Que mulher bonita e elegante foi Lygia Fagundes Telles, a escritora recentemente falecida. Uma prova viva de que a inteligência e o talento podem perfeitamente conviver com a beleza física, se bem que não frequentemente, é o que a experiência tem mostrado. Justiça divina? Até pode ser. Pois seria justo cumular uma pessoa com tantos predicados? Lygia teve essa sorte. Beleza, inteligência, talento, uma vida aparentemente boa e sem dúvida longeva (cento e três anos). O que mais se pode querer?
Lygia Fagundes Telles ▪ 1950s
É provável que seu romance mais conhecido pelo grande público seja Ciranda de Pedras, de 1954, que depois virou novela de televisão, com Lucélia Santos e Eva Wilma nos papéis principais, quem lembra? Ali, na telinha, deu-se meu primeiro encontro com a autora, encontro que deve ter sido o de muitos outros futuros leitores dela, imagino. Vê-se, portanto, que a televisão, sempre tão rasteira, quando se esmera e eleva o nível pode servir à educação das massas.

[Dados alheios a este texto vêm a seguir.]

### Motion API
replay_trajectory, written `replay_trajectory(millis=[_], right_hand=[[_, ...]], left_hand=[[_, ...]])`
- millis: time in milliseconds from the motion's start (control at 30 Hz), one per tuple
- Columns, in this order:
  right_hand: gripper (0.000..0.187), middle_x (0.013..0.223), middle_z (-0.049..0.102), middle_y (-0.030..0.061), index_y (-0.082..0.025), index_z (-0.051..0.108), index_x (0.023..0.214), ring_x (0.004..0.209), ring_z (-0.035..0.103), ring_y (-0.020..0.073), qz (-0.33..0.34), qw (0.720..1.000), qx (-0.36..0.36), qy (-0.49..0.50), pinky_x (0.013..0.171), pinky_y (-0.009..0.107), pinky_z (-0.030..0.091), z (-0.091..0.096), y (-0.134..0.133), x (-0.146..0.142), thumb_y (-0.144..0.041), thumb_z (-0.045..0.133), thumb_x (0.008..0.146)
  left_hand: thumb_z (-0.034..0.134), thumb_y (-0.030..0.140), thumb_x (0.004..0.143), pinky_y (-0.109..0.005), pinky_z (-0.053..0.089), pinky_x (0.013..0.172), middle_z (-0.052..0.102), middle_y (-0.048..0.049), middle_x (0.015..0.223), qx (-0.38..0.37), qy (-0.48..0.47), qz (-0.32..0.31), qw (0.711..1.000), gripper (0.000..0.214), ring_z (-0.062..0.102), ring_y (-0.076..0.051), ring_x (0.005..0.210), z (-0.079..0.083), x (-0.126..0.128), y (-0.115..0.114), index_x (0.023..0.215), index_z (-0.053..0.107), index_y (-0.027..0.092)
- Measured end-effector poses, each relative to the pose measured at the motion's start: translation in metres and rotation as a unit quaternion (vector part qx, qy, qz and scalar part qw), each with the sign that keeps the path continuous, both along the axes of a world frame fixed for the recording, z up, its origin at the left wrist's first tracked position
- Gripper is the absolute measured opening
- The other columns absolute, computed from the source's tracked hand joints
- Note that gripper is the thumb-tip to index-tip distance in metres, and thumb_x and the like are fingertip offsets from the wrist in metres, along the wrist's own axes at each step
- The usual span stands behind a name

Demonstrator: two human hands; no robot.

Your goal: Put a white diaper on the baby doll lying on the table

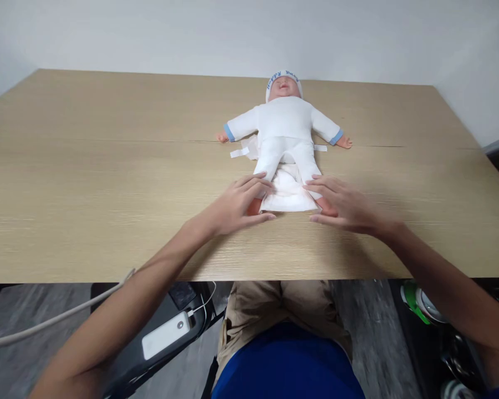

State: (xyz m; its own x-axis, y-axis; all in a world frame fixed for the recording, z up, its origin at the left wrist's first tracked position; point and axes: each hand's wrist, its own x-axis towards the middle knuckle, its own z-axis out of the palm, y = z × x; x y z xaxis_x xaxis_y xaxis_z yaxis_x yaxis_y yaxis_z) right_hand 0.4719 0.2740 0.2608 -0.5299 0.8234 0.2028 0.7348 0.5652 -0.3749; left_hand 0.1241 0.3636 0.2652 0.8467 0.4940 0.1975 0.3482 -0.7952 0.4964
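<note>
A baby doll (pixel 286 119) in a white outfit with blue cuffs lies on its back, its head away from me. Beneath its hips and legs is a spread diaper (pixel 289 191), whose white tabs stick out at both sides. My left hand (pixel 245 202) rests over the doll's lower leg and foot on the left, fingers extended and thumb apart. On the other side, my right hand (pixel 336 202) touches the other lower leg in the same way, its fingers stretched out. Parts of both feet are hidden by the hands.
The wooden table (pixel 108 183) reaches back to a pale wall. Below its front edge, a white device (pixel 166 335) with a cable lies on a black case at left. A pale hose (pixel 58 324) crosses the lower left. Dark shelving with a green-banded roll (pixel 416 302) stands at right.
</note>
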Motion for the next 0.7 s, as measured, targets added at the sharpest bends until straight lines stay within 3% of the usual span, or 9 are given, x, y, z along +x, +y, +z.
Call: replay_trajectory(millis=[67, 133, 200, 267, 367, 433, 567, 700], right_hand=[[0.075, 0.167, 0.063, 0.02, -0.021, 0.059, 0.166, 0.163, 0.051, 0.0445, -0.03, 0.999, 0.024, -0.026, 0.134, 0.067, 0.044, -0.006, -0.008, -0.014, -0.06, 0.076, 0.104], [0.055, 0.163, 0.065, 0.0197, -0.021, 0.065, 0.16, 0.161, 0.052, 0.0426, -0.068, 0.996, 0.042, -0.043, 0.132, 0.065, 0.045, -0.011, -0.01, -0.024, -0.044, 0.067, 0.11], [0.043, 0.153, 0.071, 0.0184, -0.02, 0.072, 0.15, 0.153, 0.059, 0.0392, -0.102, 0.992, 0.055, -0.046, 0.126, 0.059, 0.05, -0.014, -0.008, -0.029, -0.024, 0.054, 0.111], [0.042, 0.139, 0.075, 0.0183, -0.018, 0.076, 0.139, 0.136, 0.067, 0.0377, -0.125, 0.989, 0.063, -0.039, 0.115, 0.055, 0.056, -0.014, -0.001, -0.029, -0.014, 0.047, 0.108], [0.034, 0.117, 0.076, 0.016, -0.02, 0.076, 0.124, 0.107, 0.07, 0.0345, -0.154, 0.985, 0.08, 0.005, 0.097, 0.05, 0.061, -0.009, 0.018, -0.026, -0.019, 0.044, 0.109], [0.032, 0.111, 0.073, 0.0132, -0.022, 0.073, 0.115, 0.101, 0.069, 0.0319, -0.176, 0.977, 0.108, 0.055, 0.094, 0.048, 0.061, -0.005, 0.036, -0.024, -0.029, 0.041, 0.115], [0.037, 0.118, 0.072, 0.0124, -0.024, 0.068, 0.108, 0.112, 0.068, 0.0301, -0.216, 0.955, 0.155, 0.132, 0.106, 0.048, 0.058, 0.0, 0.089, -0.02, -0.045, 0.04, 0.119], [0.04, 0.105, 0.072, 0.0099, -0.025, 0.063, 0.096, 0.105, 0.067, 0.0278, -0.261, 0.946, 0.087, 0.171, 0.106, 0.047, 0.058, -0.01, 0.157, -0.009, -0.051, 0.041, 0.117]], left_hand=[[0.073, 0.047, 0.106, -0.067, 0.046, 0.129, 0.072, -0.0159, 0.152, 0.032, -0.003, 0.022, 0.999, 0.036, 0.05, -0.043, 0.162, -0.008, 0.006, -0.004, 0.131, 0.066, 0.022], [0.067, 0.031, 0.105, -0.066, 0.051, 0.122, 0.075, -0.0145, 0.145, 0.053, -0.006, 0.042, 0.998, 0.019, 0.058, -0.042, 0.151, -0.014, 0.01, -0.003, 0.123, 0.066, 0.023], [0.062, 0.022, 0.103, -0.061, 0.056, 0.112, 0.08, -0.0122, 0.13, 0.06, -0.014, 0.07, 0.996, 0.018, 0.066, -0.039, 0.131, -0.015, 0.011, 0.003, 0.121, 0.067, 0.023], [0.058, 0.025, 0.106, -0.055, 0.058, 0.101, 0.08, -0.0103, 0.111, 0.06, -0.029, 0.106, 0.992, 0.018, 0.068, -0.036, 0.113, -0.01, 0.013, 0.011, 0.12, 0.069, 0.024], [0.055, 0.041, 0.113, -0.048, 0.058, 0.093, 0.077, -0.0086, 0.102, 0.051, -0.077, 0.151, 0.984, 0.023, 0.068, -0.031, 0.099, 0.001, 0.021, 0.028, 0.117, 0.072, 0.025], [0.054, 0.05, 0.115, -0.046, 0.058, 0.097, 0.077, -0.0077, 0.107, 0.046, -0.133, 0.165, 0.976, 0.031, 0.07, -0.029, 0.1, 0.007, 0.029, 0.044, 0.115, 0.072, 0.026], [0.051, 0.064, 0.115, -0.047, 0.056, 0.107, 0.077, -0.0072, 0.109, 0.03, -0.211, 0.174, 0.961, 0.043, 0.07, -0.029, 0.109, 0.009, 0.048, 0.095, 0.111, 0.069, 0.026], [0.062, 0.07, 0.11, -0.049, 0.056, 0.108, 0.07, -0.0045, 0.095, -0.059, -0.236, 0.172, 0.954, 0.047, 0.069, -0.028, 0.104, 0.0, 0.067, 0.153, 0.097, 0.06, 0.025]])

Sua obra de ficção foi reconhecida e consagrada pela crítica e também pelos leitores. Nunca foi best seller, como um Jorge Amado nos seus melhores tempos, por exemplo, mas tornou-se um nome reconhecível e apreciado, pelo menos na faixa dos frequentadores habituais de livrarias, o que, no Brasil inculto, já é muito. De minha parte, simples leitor desarmado de teorias e quejandos, destaco também sua produção em que misturou, com rara habilidade, ficção e memória, reconstituindo (e criando) momentos de sua vida, principalmente a infância e a adolescência, sem falar nos perfis de amigos, muitos deles nomes de proa de nossas letras. Nesse lote, que tanto aprecio, com liberdade incluo: A Disciplina do Amor (1980), Invenção e Memória (2000), Durante Aquele Estranho Chá (2002) e Conspiração de Nuvens (2007). E é dele, desse lote, que destaco alguns trechos a seguir, esperando despertar o apetite de algum leitor ainda não convertido.

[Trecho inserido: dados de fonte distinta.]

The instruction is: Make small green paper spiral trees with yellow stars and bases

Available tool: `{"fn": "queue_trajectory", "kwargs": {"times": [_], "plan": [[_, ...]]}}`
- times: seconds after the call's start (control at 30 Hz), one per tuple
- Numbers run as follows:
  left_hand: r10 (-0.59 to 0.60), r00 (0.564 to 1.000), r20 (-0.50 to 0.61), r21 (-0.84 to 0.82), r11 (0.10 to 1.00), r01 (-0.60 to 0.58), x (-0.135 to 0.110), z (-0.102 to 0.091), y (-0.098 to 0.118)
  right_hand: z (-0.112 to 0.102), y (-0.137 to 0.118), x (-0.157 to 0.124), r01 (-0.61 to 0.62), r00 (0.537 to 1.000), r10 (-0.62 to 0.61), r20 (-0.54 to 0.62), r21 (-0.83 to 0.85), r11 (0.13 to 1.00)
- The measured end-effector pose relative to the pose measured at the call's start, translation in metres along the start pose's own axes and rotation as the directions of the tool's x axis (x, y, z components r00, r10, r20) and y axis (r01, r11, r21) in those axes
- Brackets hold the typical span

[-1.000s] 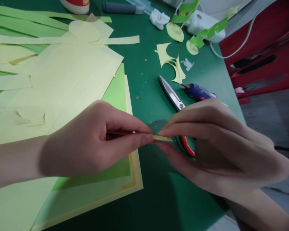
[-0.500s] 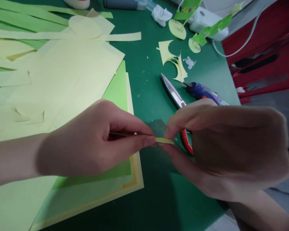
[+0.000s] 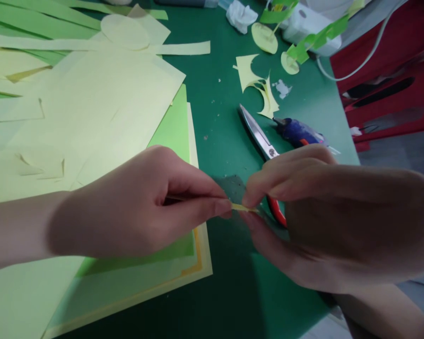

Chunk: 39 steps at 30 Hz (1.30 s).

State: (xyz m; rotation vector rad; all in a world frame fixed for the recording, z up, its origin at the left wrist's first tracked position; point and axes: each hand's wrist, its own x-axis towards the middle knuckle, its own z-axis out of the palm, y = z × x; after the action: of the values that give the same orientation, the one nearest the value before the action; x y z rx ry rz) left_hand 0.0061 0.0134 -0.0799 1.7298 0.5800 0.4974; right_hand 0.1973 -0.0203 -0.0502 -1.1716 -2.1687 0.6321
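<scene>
My left hand (image 3: 155, 202) is closed, thumb and forefinger pinching a thin, pale yellow paper strip (image 3: 239, 207). The strip's short end sticks out past the fingertips; most of it is hidden by the hand. My right hand (image 3: 325, 221) faces it, thumb and forefinger closed about that protruding end. Partly under the right hand lie scissors (image 3: 259, 134) with red handles, blades pointing away. Just beyond them rests a blue glue gun (image 3: 300, 132). Below my left hand is a stack of pale yellow and green paper sheets (image 3: 173, 117).
Green strips (image 3: 38, 19) lie at the far left, with a paper circle (image 3: 125, 32) beside them. Cut-out scraps (image 3: 256, 82), crumpled tissue (image 3: 240, 16) and small green-and-yellow paper pieces on round bases (image 3: 265, 38) sit farther back. A white power strip (image 3: 311, 30) trails a cable.
The right thumb and forefinger have drawn closer together around the strip's end. The whole view has shifted slightly; the left hand keeps its pinch.
</scene>
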Motion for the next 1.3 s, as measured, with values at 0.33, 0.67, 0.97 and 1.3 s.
{"fn": "queue_trajectory", "kwargs": {"times": [0.33, 0.67, 0.97, 1.3], "plan": [[0.041, 0.999, -0.032, 0.019, 0.999, -0.041, 0.001, 0.001, -0.001, 0.004, 0.011, -0.004, 0.201, 0.976, -0.206, -0.072, -0.072, 0.977], [0.083, 0.994, -0.072, 0.021, 0.996, -0.082, 0.001, 0.004, -0.006, -0.002, 0.007, -0.001, 0.138, 0.987, -0.115, 0.116, -0.217, 0.966], [0.007, 1.000, 0.005, 0.010, 1.000, -0.007, 0.002, 0.000, 0.002, 0.002, 0.009, -0.004, 0.114, 0.989, -0.099, 0.107, -0.142, 0.983], [-0.028, 0.998, 0.052, -0.068, 0.997, 0.032, 0.002, 0.001, -0.001, 0.005, 0.012, -0.006, 0.266, 0.964, -0.261, 0.055, -0.263, 0.927]]}}
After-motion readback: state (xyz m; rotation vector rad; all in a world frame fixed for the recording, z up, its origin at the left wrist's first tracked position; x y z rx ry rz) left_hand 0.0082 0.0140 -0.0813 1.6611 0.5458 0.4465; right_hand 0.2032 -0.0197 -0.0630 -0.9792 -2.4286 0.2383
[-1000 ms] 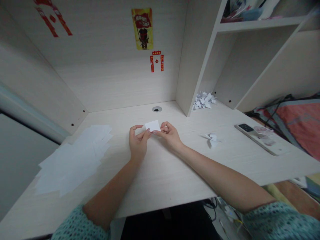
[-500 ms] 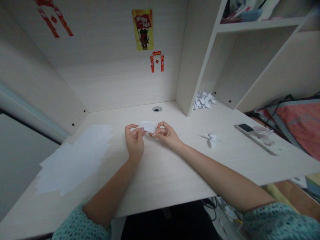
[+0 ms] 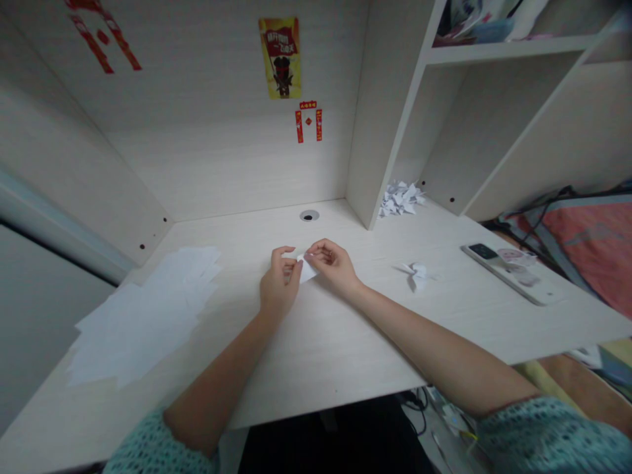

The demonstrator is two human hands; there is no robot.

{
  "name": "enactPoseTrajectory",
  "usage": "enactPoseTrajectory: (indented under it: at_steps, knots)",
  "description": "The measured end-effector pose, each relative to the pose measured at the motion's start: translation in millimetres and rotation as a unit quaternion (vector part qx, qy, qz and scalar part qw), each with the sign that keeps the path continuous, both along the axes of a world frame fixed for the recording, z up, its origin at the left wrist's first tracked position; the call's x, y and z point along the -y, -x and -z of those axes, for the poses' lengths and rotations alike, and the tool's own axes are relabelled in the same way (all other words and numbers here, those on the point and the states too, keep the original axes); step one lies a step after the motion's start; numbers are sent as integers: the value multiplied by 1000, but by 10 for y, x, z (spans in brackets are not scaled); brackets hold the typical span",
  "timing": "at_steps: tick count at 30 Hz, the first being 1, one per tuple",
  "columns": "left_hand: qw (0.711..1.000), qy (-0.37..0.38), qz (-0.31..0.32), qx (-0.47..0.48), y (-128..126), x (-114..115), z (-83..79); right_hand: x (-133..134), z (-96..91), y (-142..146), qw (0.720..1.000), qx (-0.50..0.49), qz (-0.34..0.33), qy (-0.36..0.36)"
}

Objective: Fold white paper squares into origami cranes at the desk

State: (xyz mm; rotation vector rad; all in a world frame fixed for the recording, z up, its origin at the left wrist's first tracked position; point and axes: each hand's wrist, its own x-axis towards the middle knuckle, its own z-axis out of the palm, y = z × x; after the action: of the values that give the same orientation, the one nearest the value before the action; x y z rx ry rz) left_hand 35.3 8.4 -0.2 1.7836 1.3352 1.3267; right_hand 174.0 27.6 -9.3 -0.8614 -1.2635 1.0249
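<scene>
Observing both bare hands at work near the middle of the desk (image 3: 316, 355), a little in from its back edge. A small white paper piece (image 3: 309, 270) sits between them, tilted, its visible part narrowing toward the lower right. The fingers hide much of it, so we cannot count its folds.

The left hand (image 3: 279, 284) is half closed, with thumb and fingers pinching the near side of the piece. The right hand (image 3: 332, 262) curves over from the other side, its fingers closed on the top edge. The two hands almost meet across the paper.

Progress as judged from the desk: a heap of origami cranes (image 3: 401, 199) stands finished in the back right corner, against the foot of the shelf unit (image 3: 385, 112). A single origami crane (image 3: 417, 276) lies to the right of the hands, near a smartphone (image 3: 511, 273). On the left side, overlapping loose white paper sheets (image 3: 143, 316) lie unfolded, as far as we can see. The piece in hand shows no crane shape yet.
</scene>
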Motion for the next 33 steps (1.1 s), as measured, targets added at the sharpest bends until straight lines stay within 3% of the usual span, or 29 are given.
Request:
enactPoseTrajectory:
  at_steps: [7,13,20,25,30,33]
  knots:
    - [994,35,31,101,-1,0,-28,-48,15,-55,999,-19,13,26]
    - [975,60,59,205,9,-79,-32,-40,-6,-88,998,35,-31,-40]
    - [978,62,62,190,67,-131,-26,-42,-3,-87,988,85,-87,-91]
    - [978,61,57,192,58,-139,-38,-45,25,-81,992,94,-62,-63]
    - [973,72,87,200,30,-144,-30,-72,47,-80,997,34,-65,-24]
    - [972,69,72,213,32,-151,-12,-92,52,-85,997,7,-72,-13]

Em A Disciplina do Amor, ela conta: “Mexendo em antigas pastas na tentativa de ordená-las, acabei encontrando o recorte de uma crônica publicada em 1944. É sobre um pequeno livro de contos que escrevi quando cursava a Faculdade de Direito. Diz o cronista: ‘Tem essa jovem páginas que apesar de escritas com pena adestrada, ficaria melhor se fossem da autoria de um barbado. Afetei certo desdém pela crônica mas fiquei felicíssima: escrever um texto que merecia vir da pena de um homem, era o máximo para a garota de boina de 1944. Eu trabalhava, estudava e escolhera dois ofícios nitidamente masculinos: uma feminista inconsciente mas feminista”. Eis a mulher afirmativa brotando da insegura mocinha, prenúncio da grande escritora e personalidade pública que viria a se tornar.

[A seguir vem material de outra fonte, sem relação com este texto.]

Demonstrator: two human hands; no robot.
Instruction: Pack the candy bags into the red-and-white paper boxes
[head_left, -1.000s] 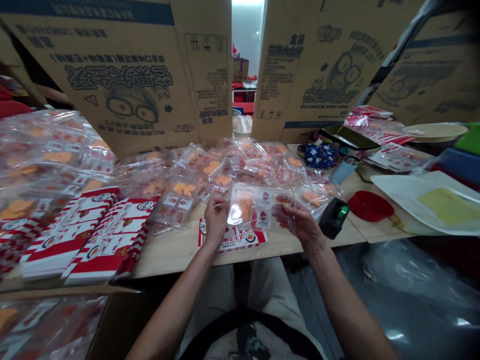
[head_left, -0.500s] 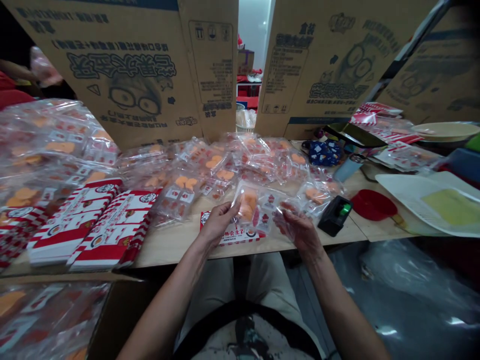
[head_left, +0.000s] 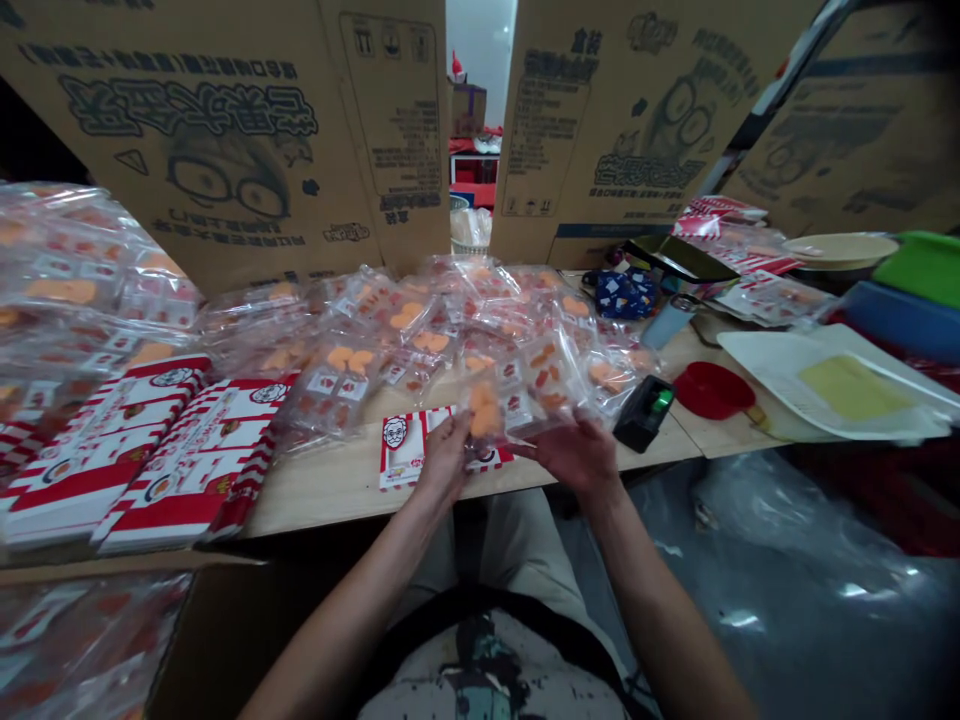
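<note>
I see a clear plastic packet (head_left: 517, 395) of orange and red pieces held just above the near edge of the wooden table (head_left: 330, 485), in front of me at centre. The left hand (head_left: 444, 462) grips the packet's left lower corner, thumb on top and fingers curled beneath; the right hand (head_left: 577, 455) supports the packet's right lower edge, fingers closed under it and thumb against the film. Directly below the packet, flat on the table, lies a red-and-white striped card (head_left: 401, 450) printed with a face, partly covered by the left hand. Just right of the right hand stands a small black device with a green top (head_left: 643, 412), and beyond it a red shallow dish (head_left: 709, 390). Behind the packet, a loose heap of similar clear packets (head_left: 420, 325) spreads across the table. To the left, stacks of red-and-white striped cards (head_left: 180, 450) lie near the table edge, with more packets piled beyond them. Far right, a white tray (head_left: 765, 365) holds a yellow sheet (head_left: 851, 385). Upturned cardboard cartons (head_left: 247, 130) stand along the back.
</note>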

Érico e Malfada Veríssimo, com os filhos Clarissa e Luís Fernando ▪ 1953AN
São fragmentos, vimos acima. Pepitas que, por si sós, são capazes de conquistar um leitor, muitos leitores, não importa. Elas estão aí, espalhadas por livrarias e sebos, à disposição de quem quiser. Para Lygia Fagundes Telles, que agora se foi na paz dos seus 103 anos, a glória que fica, eleva, honra e consola chegou merecidamente antes da partida.
Lygia Fagundes Telles ▪ 1918—2022Div.
A estas alturas, talvez elevada a dimensões mais plenas, quero crer que ela, em meio a outras descobertas e confirmações, tenha finalmente desvendado a estrutura da bolha de sabão.